La decisión se tomó en una resolución muy dividida del Consejo Superior. Se impuso la moción de Spada, que sumó 9 votos. Otros seis querían una investigación total y 3 buscaban archivar la causa. Quejas porque ya no se conocerá si hubo irregularidades en el manejo del dinero dentro del convenio con Conae
Sin embargo, no se investigará nada vinculado a los fondos que se percibieron a partir de aquellos trabajos con la Conae y su derivación, que es el depósito del 20% para la Universidad. Así lo resolvió en una resolución muy dividida, el Consejo Superior de la Universidad Nacional.
El impulsor de la moción ganadora, el rector Oscar Spada, logró reunir nueve votos sobre 20.
La discusión comenzó pasadas las 16 y terminó después de las 19. En ese período, se discutieron los dos despachos que llegaron desde la Comisión de Interpretación y Reglamento. Uno proponía abrir los sumarios de manera amplia para investigar especialmente tres ejes: qué pasó con el 20% de los fondos que debía quedar para la Universidad y no fue depositado; por qué en la lista de personal afectado a los trabajos figuraban integrantes de la Facultad de Ingeniería que en realidad no lo eran; y por qué las tareas derivadas de los acuerdos se realizaban fuera del campus, en un galpón de Banda Norte, sin autorización previa. Los implicados son el ex decano de Ingeniería, Diego Moitre; el ex vicedecano, Carlos Bortis; y el docente Esteban Carranza, que aparecía como director de los convenios. El segundo despacho pretendía archivar directamente el asunto entendiendo que no había razones para investigar.
En el medio, había un dictamen del área de Jurídica, en el que se apoyaban ambos despachos. En su parte sustanciales indicaba que “sin dudas no es éste el caso de convenios y protocolos que transmitan en su tramitación, puesta en marcha, realización y finiquito una transparencia y un apego a las normas que permitan decir en esta etapa que nada ha pasado, y todo está en orden”.
Luego de escucharse voces de uno y otro lado, el rector propuso tomar un camino intermedio. Impulsó una moción para que se abran sumarios, pero sólo para analizar la situación administrativa de los convenios. Nada vinculado a los fondos.
Esto generó el rechazo de quienes buscaban abrir la investigación argumentando que debía quedar todo el proceso en claro para evitar que un cono de sombras se proyecte ante las dudas.
Spada remarcó que el área de Jurídica -de la cual depende la sumariante- había sido clara en su informe al señalar que sólo proponía iniciar un sumario en el plano administrativo y que dejaba en claro que no había cuestionamientos sobre los fondos y el 20%. Entonces impulsó seguir al área técnica en su sugerencia. Cosechó 9 votos contra 6 que quisieron investigar todo; 3 que propusieron archivar la causa y 2 abstenciones.

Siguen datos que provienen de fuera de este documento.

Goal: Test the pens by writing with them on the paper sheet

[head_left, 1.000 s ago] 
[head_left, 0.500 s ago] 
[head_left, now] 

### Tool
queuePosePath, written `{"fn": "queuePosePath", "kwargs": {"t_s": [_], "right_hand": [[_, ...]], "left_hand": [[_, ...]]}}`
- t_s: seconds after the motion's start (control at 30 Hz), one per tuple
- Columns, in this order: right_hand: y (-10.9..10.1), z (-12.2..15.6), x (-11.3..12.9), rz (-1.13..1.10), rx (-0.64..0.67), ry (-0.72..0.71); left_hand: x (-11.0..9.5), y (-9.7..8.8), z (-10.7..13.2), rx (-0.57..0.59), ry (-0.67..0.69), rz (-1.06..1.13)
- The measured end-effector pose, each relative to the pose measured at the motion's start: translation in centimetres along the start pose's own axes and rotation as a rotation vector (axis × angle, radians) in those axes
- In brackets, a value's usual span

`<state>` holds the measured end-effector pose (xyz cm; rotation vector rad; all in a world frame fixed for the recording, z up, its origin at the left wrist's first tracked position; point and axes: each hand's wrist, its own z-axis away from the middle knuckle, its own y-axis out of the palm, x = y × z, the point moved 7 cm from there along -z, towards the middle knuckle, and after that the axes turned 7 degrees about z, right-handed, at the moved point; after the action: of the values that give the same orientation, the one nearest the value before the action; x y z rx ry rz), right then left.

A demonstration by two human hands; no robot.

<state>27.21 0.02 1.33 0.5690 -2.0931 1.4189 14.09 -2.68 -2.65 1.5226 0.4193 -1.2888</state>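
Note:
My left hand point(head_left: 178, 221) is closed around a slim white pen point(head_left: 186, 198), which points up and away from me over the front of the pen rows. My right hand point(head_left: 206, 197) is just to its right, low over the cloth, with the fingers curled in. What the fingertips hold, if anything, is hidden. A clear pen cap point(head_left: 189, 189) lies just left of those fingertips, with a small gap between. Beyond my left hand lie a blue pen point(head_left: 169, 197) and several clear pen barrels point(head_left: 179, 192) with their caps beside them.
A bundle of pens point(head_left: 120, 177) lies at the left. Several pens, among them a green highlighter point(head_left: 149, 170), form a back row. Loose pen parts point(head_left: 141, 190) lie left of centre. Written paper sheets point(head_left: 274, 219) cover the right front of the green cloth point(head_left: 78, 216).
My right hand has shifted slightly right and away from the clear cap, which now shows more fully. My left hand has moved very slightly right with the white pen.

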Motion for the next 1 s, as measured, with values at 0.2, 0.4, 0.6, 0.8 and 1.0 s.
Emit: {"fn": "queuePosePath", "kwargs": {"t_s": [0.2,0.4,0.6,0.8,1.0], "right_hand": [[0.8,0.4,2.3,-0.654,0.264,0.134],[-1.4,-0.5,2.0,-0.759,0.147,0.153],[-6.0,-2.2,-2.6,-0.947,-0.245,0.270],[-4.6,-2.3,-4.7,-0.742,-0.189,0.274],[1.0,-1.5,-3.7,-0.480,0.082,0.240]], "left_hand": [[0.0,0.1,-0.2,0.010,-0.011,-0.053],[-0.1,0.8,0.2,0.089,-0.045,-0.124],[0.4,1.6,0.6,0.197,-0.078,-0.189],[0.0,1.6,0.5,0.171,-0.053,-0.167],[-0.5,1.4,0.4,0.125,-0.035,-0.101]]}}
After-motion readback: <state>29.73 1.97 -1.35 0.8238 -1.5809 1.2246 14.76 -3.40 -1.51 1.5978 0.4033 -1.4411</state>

Inmediatamente se generó la polémica. En medio de la sesión el consejero Antonio Alfredo Julián, que votó para que todo se investigue, señaló que “es importante que se abra el sumario para esclarecer todos los hechos. Tal vez el resultado diga que estaba todo bien. No es la condena el inicio de los sumarios”, explicó. Gladis Mori, decana de Exactas e impulsora del despacho para abrir los sumarios, recordó que “con las explosiones -de la Planta Piloto- se puso en evidencia el desconocimiento de las actividades y de todo lo que se hacía”, y agregó: “Aquí se debe conocer todo lo que se hace. La Universidad es pública. Hay que dar la posibilidad de los descargos y corregir lo que se debe corregir”, destacó.
El docente de la misma facultad, Guillermo Ashworth, fue uno de los más fervientes impulsores de la investigación total. Se encargó de repasar las irregularidades denunciadas y se preguntó reiteradamente “por qué y quién decidió que no se hagan los aportes del 20% correspondiente a la Universidad”.
Quienes defendieron la posición de archivar la causa aseguraron que eso no se concretó porque se trataba de un convenio entre la Fundación Universidad Nacional y la Conae, y que los fondos iban directamente a la Fundación. Por ende, no correspondía esa retención, aseguraron. Por esa moción votaron los decanos Roberto Rovere de Agronomía y Veterinaria, y Pedro Ducanto, de Ingeniería; a los que se sumó el docente de esta última facultad, Jorge Obregón. Este último destacó que no estaba en claro cuáles eran los motivos por los que se acusa a los tres implicados, remarcó que “no hay nada concreto” y que “en esas condiciones no se puede abrir un sumario”.
Para Mori no había dudas: “Archivar la causa sería aumentar las dudas y alentar esas dudas sobre todo lo actuado dentro de la Universidad”.
Al final llegó el momento de la votación nomimal. Todos los claustros votaron divididos y ningún sector logró la mayoría absoluta, pero el rector alcanzó la primera minoría de los sufragios y se cerró el tema.